• **Work order**: Please repeat every record below exactly as written, but leave out the pictures.

• **Provided data**:

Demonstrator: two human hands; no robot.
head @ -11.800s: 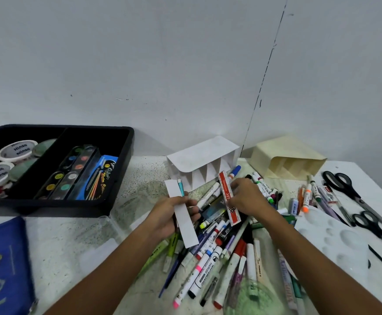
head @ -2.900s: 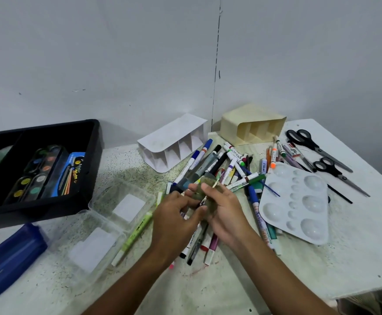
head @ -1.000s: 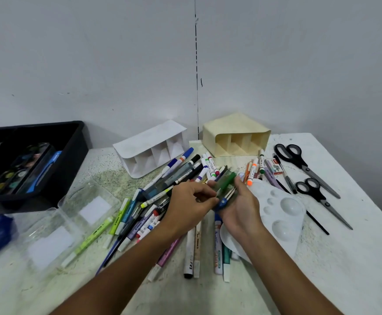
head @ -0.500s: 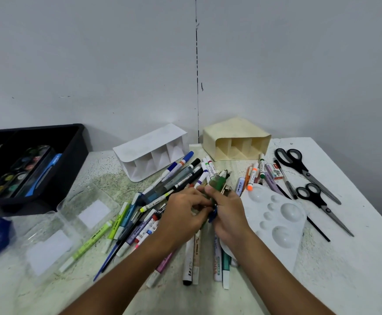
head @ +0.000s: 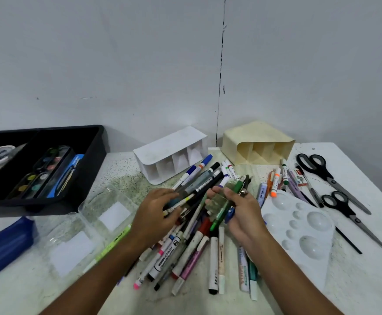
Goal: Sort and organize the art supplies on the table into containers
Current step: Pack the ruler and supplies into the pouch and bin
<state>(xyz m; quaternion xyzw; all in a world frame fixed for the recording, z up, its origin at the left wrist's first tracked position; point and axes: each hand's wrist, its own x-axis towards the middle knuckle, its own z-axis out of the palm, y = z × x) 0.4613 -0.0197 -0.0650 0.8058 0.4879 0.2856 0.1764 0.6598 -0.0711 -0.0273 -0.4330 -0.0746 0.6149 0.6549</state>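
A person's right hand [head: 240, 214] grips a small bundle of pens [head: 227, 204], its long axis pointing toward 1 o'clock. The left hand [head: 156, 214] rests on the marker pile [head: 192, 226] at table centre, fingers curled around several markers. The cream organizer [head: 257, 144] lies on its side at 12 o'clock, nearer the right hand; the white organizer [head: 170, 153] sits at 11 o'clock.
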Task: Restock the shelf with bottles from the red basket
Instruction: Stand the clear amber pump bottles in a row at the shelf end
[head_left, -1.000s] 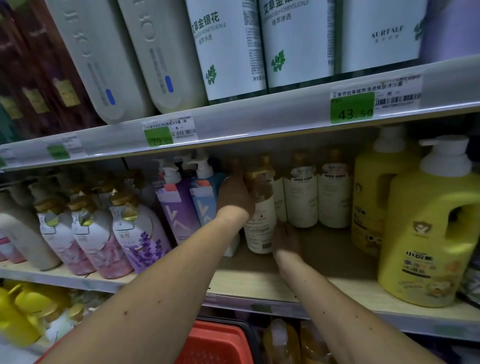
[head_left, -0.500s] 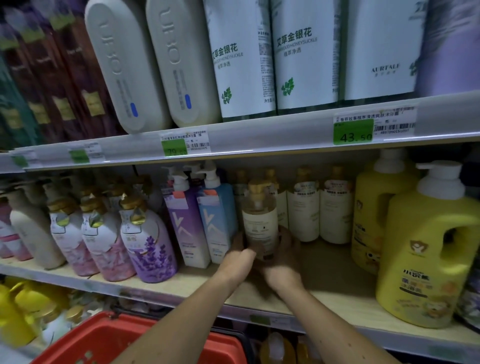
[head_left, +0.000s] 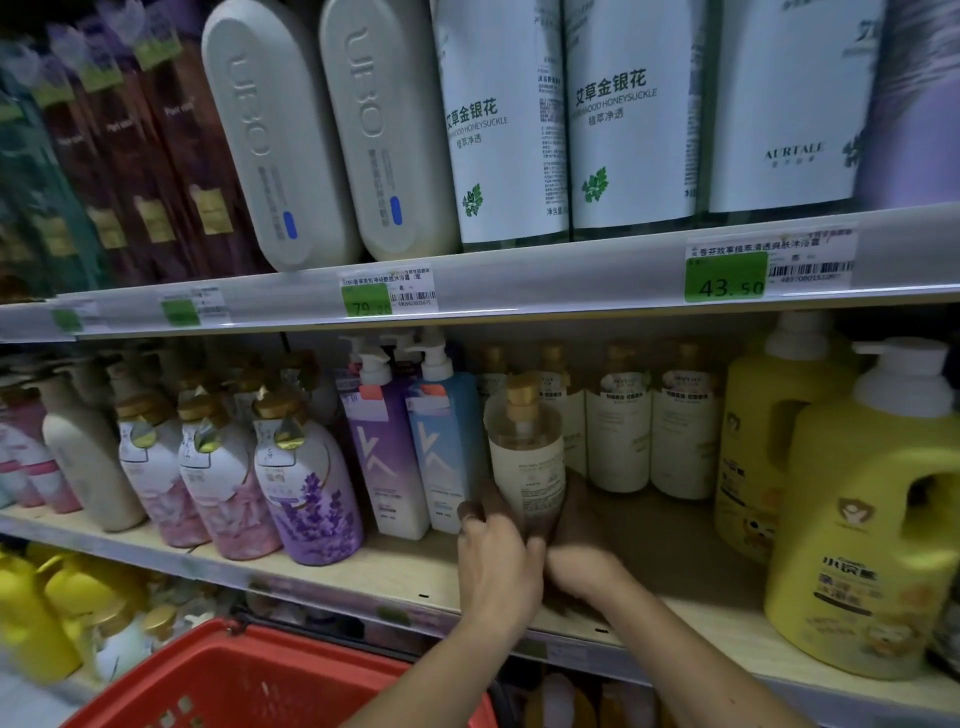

• **Solution for this exercise**:
Demonstrator: two human hands; no robot.
head @ -11.800s: 
head @ -2.900s: 
head @ -1.000s: 
head @ -0.500s: 
head @ +0.000s: 
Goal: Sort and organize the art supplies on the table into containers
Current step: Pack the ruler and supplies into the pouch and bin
<state>(xyz m; quaternion xyzw; all in a world frame fixed for the recording, z up, its origin at the left wrist's first tracked position; point and axes: each hand's wrist, its own x-axis towards the middle knuckle, its own z-axis out of the palm, y = z × x) 0.4613 -0.0197 -0.0650 0.8058 0.4879 0.2856 0.1764 0.6598 -0.0711 -0.0273 -0.4330 -0.0746 0.6149 0.6549</state>
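A person's right hand [head: 240, 214] grips a small bundle of pens [head: 227, 204], its long axis pointing toward 1 o'clock. The left hand [head: 156, 214] rests on the marker pile [head: 192, 226] at table centre, fingers curled around several markers. The cream organizer [head: 257, 144] lies on its side at 12 o'clock, nearer the right hand; the white organizer [head: 170, 153] sits at 11 o'clock.
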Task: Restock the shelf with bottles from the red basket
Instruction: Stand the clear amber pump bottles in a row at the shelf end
[head_left, -1.000s] 
[head_left, -0.500s] 
[head_left, +0.000s] 

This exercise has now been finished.